### Task
What you return must match the data below exactly, minus any pictures.

-- Opening Marker --

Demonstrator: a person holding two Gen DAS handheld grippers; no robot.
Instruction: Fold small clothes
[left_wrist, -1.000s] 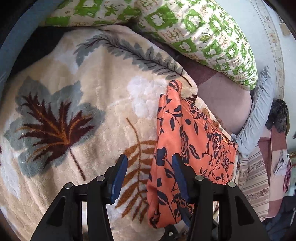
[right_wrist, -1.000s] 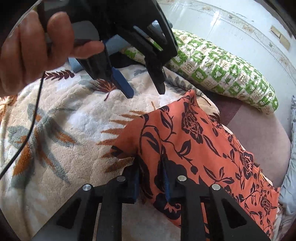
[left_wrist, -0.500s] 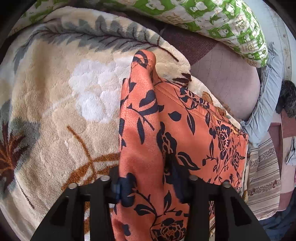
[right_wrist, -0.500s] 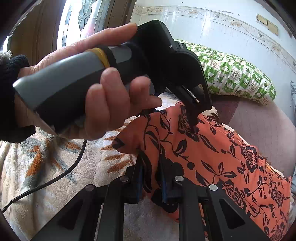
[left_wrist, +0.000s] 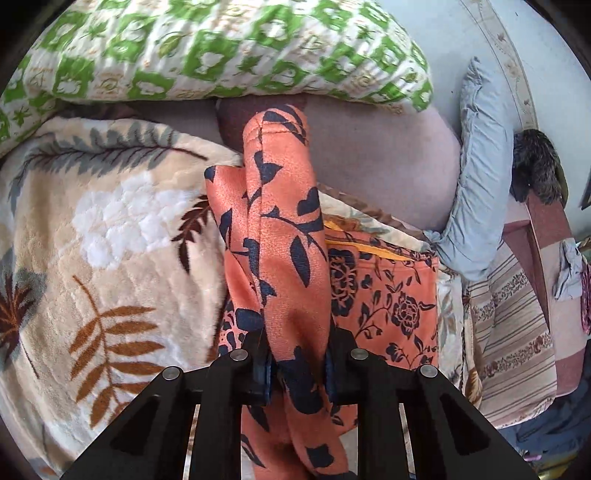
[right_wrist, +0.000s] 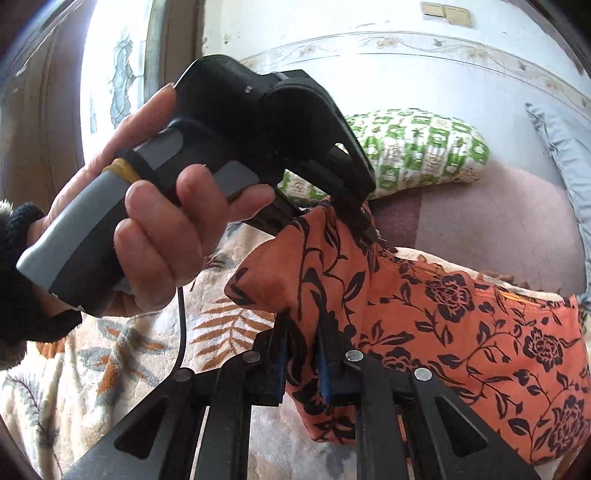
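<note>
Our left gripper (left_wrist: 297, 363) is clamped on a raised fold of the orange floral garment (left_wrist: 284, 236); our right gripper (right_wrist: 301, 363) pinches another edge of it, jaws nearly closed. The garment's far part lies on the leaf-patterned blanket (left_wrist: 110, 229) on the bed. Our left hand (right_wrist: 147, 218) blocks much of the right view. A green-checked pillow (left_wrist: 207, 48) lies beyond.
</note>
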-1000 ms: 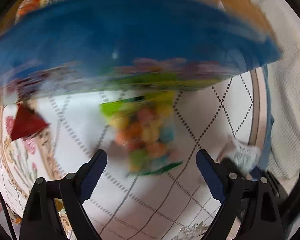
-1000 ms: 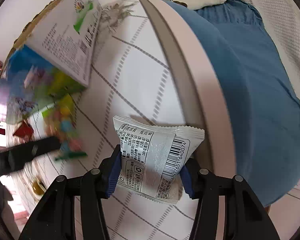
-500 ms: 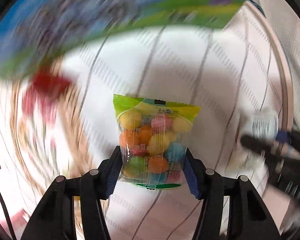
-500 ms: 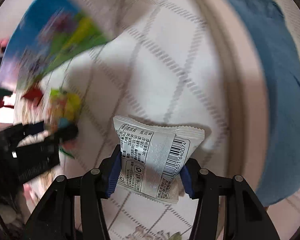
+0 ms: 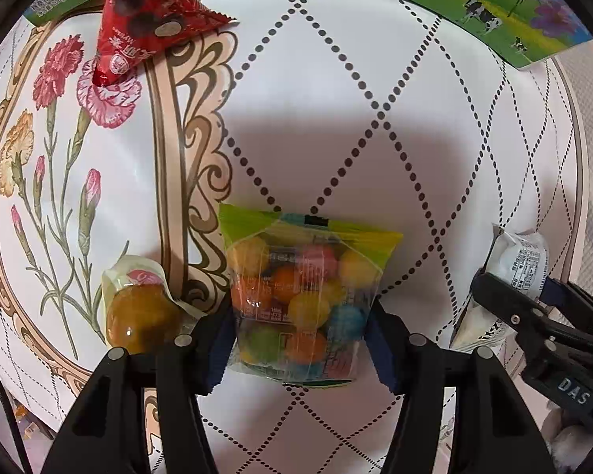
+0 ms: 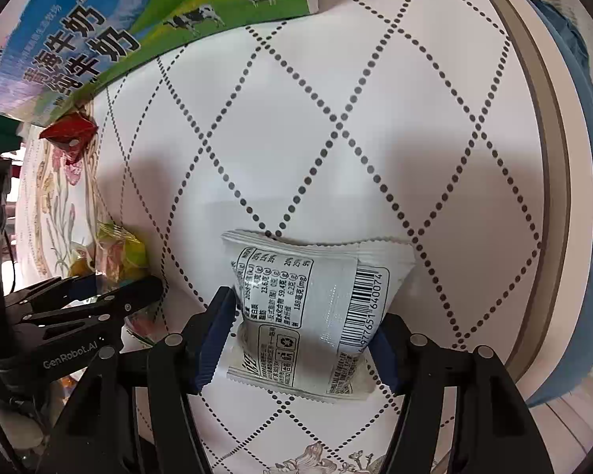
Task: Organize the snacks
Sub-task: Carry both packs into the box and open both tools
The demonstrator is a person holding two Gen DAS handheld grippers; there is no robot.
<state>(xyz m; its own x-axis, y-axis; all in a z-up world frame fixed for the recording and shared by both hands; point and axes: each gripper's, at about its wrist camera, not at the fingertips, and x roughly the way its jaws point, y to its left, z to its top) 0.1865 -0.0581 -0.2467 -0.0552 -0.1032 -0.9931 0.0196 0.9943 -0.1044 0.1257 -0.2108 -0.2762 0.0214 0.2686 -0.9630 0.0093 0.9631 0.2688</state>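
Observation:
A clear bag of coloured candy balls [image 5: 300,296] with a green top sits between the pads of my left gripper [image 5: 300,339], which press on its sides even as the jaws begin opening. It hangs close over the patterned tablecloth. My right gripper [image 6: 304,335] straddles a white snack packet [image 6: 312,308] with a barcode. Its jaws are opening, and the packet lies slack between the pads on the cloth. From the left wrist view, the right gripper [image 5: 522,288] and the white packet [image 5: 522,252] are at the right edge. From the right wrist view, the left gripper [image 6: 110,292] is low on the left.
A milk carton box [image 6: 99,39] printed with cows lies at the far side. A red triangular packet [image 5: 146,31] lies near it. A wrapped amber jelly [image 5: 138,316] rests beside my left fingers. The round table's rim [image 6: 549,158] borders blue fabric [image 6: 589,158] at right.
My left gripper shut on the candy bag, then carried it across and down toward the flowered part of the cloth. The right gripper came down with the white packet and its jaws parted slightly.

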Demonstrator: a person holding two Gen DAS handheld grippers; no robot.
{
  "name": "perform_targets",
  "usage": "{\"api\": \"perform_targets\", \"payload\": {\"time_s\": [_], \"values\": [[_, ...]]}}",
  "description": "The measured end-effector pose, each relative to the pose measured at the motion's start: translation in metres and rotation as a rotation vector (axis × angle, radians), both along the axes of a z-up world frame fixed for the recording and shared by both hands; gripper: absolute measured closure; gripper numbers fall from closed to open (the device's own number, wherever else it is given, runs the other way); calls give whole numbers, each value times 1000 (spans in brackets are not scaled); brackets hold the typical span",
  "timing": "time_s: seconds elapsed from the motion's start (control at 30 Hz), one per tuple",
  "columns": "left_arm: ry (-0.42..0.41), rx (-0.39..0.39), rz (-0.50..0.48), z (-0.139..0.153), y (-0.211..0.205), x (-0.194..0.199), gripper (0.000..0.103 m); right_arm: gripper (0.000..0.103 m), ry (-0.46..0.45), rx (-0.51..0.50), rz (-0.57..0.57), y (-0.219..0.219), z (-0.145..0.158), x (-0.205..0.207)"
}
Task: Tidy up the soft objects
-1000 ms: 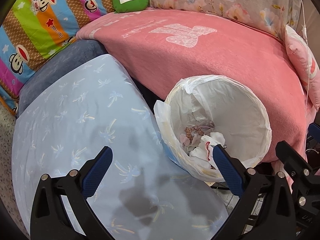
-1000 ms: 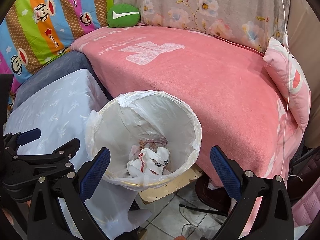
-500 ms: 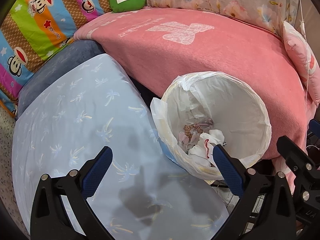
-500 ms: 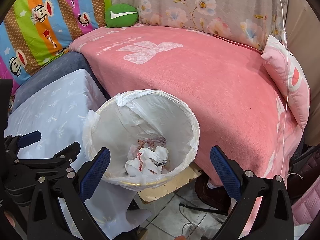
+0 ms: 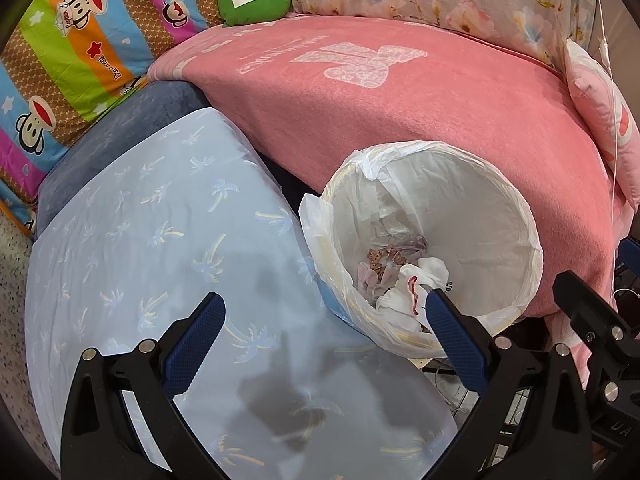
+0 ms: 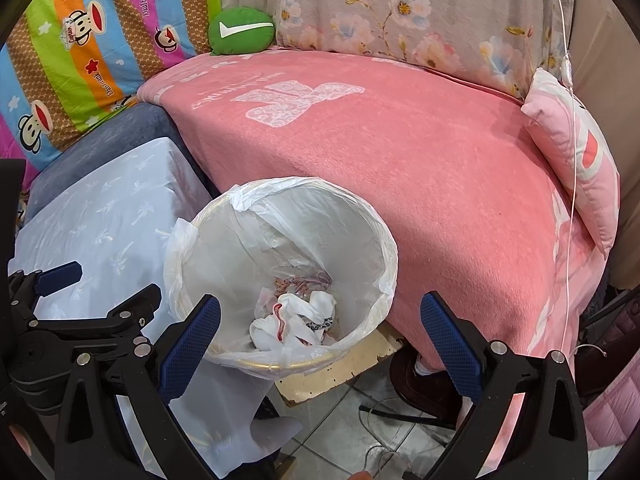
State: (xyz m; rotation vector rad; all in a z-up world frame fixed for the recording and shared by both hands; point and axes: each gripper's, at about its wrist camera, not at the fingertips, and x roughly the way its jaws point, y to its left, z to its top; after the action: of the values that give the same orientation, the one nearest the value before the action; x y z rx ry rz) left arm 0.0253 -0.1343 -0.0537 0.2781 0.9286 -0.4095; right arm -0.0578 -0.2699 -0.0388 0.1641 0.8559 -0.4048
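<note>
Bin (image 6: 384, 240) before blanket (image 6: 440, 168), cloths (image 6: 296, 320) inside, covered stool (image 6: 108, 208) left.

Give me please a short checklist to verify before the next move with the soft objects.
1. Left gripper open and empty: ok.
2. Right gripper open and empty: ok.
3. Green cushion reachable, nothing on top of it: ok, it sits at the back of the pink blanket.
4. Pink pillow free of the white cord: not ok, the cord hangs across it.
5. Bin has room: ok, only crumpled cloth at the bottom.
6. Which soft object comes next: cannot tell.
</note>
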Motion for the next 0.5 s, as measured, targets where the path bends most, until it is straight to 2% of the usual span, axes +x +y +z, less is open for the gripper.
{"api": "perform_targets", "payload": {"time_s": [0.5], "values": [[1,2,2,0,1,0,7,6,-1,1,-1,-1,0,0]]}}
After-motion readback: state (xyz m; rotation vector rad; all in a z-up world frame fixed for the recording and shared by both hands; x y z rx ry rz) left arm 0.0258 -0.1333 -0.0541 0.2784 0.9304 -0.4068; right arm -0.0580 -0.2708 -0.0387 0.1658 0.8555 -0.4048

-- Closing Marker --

### Task solution
Demonstrator: a person holding two Gen DAS handheld grippers; no robot.
Instruction: Fold small clothes
[left_wrist, -1.000s] 
[right_wrist, -1.000s] 
[left_wrist, -0.500s] 
[right_wrist, -0.500s] 
[left_wrist, +0.000s] 
[right_wrist, +0.000s] 
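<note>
Our left gripper (left_wrist: 297, 363) is clamped on a raised fold of the orange floral garment (left_wrist: 284, 236); our right gripper (right_wrist: 301, 363) pinches another edge of it, jaws nearly closed. The garment's far part lies on the leaf-patterned blanket (left_wrist: 110, 229) on the bed. Our left hand (right_wrist: 147, 218) blocks much of the right view. A green-checked pillow (left_wrist: 207, 48) lies beyond.
</note>
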-1000 ms: 
-1000 ms: 
-500 ms: 
-500 ms: 
+0 ms: 
+0 ms: 
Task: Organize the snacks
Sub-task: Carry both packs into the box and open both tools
The demonstrator is a person holding two Gen DAS handheld grippers; there is no robot.
<state>(xyz m; its own x-axis, y-axis; all in a z-up world frame fixed for the recording and shared by both hands; point and axes: each gripper's, at about its wrist camera, not at the fingertips, and x roughly the way its jaws point, y to its left, z to its top) 0.1865 -0.0581 -0.2467 -0.0552 -0.1032 -0.9931 0.0196 0.9943 -0.1044 0.1257 -0.2108 -0.2762 0.0214 0.2686 -0.9630 0.0093 0.9631 0.2688</state>
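Observation:
A clear bag of coloured candy balls [image 5: 300,296] with a green top sits between the pads of my left gripper [image 5: 300,339], which press on its sides even as the jaws begin opening. It hangs close over the patterned tablecloth. My right gripper [image 6: 304,335] straddles a white snack packet [image 6: 312,308] with a barcode. Its jaws are opening, and the packet lies slack between the pads on the cloth. From the left wrist view, the right gripper [image 5: 522,288] and the white packet [image 5: 522,252] are at the right edge. From the right wrist view, the left gripper [image 6: 110,292] is low on the left.
A milk carton box [image 6: 99,39] printed with cows lies at the far side. A red triangular packet [image 5: 146,31] lies near it. A wrapped amber jelly [image 5: 138,316] rests beside my left fingers. The round table's rim [image 6: 549,158] borders blue fabric [image 6: 589,158] at right.
My left gripper shut on the candy bag, then carried it across and down toward the flowered part of the cloth. The right gripper came down with the white packet and its jaws parted slightly.
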
Demonstrator: a person holding two Gen DAS handheld grippers; no robot.
{
  "name": "perform_targets",
  "usage": "{\"api\": \"perform_targets\", \"payload\": {\"time_s\": [_], \"values\": [[_, ...]]}}",
  "description": "The measured end-effector pose, each relative to the pose measured at the motion's start: translation in metres and rotation as a rotation vector (axis × angle, radians), both along the axes of a z-up world frame fixed for the recording and shared by both hands; gripper: absolute measured closure; gripper numbers fall from closed to open (the device's own number, wherever else it is given, runs the other way); calls give whole numbers, each value times 1000 (spans in brackets are not scaled); brackets hold the typical span",
  "timing": "time_s: seconds elapsed from the motion's start (control at 30 Hz), one per tuple",
  "columns": "left_arm: ry (-0.42..0.41), rx (-0.39..0.39), rz (-0.50..0.48), z (-0.139..0.153), y (-0.211..0.205), x (-0.194..0.199), gripper (0.000..0.103 m); right_arm: gripper (0.000..0.103 m), ry (-0.46..0.45), rx (-0.51..0.50), rz (-0.57..0.57), y (-0.219..0.219), z (-0.145..0.158), x (-0.205..0.207)"
}
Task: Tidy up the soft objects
-1000 ms: 
-1000 ms: 
-500 ms: 
-500 ms: 
+0 ms: 
+0 ms: 
State: (xyz m; rotation vector rad; all in a z-up world frame fixed for the recording and shared by both hands; point and axes: each gripper's, at about its wrist camera, not at the fingertips, and x roughly the way its jaws point, y to its left, z to its top; after the action: of the values that give the same orientation, the one nearest the value before the action; x y z rx ry rz) left arm 0.0253 -0.1343 -0.0537 0.2781 0.9286 -0.4095; right arm -0.0578 -0.2699 -0.0388 0.1641 0.8559 -0.4048
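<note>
Bin (image 6: 384, 240) before blanket (image 6: 440, 168), cloths (image 6: 296, 320) inside, covered stool (image 6: 108, 208) left.

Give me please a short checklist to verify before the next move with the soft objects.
1. Left gripper open and empty: ok.
2. Right gripper open and empty: ok.
3. Green cushion reachable, nothing on top of it: ok, it sits at the back of the pink blanket.
4. Pink pillow free of the white cord: not ok, the cord hangs across it.
5. Bin has room: ok, only crumpled cloth at the bottom.
6. Which soft object comes next: cannot tell.
</note>
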Motion for the next 0.5 s, as measured, targets where the path bends most, until it is straight to 2% of the usual span, axes +x +y +z, less is open for the gripper.
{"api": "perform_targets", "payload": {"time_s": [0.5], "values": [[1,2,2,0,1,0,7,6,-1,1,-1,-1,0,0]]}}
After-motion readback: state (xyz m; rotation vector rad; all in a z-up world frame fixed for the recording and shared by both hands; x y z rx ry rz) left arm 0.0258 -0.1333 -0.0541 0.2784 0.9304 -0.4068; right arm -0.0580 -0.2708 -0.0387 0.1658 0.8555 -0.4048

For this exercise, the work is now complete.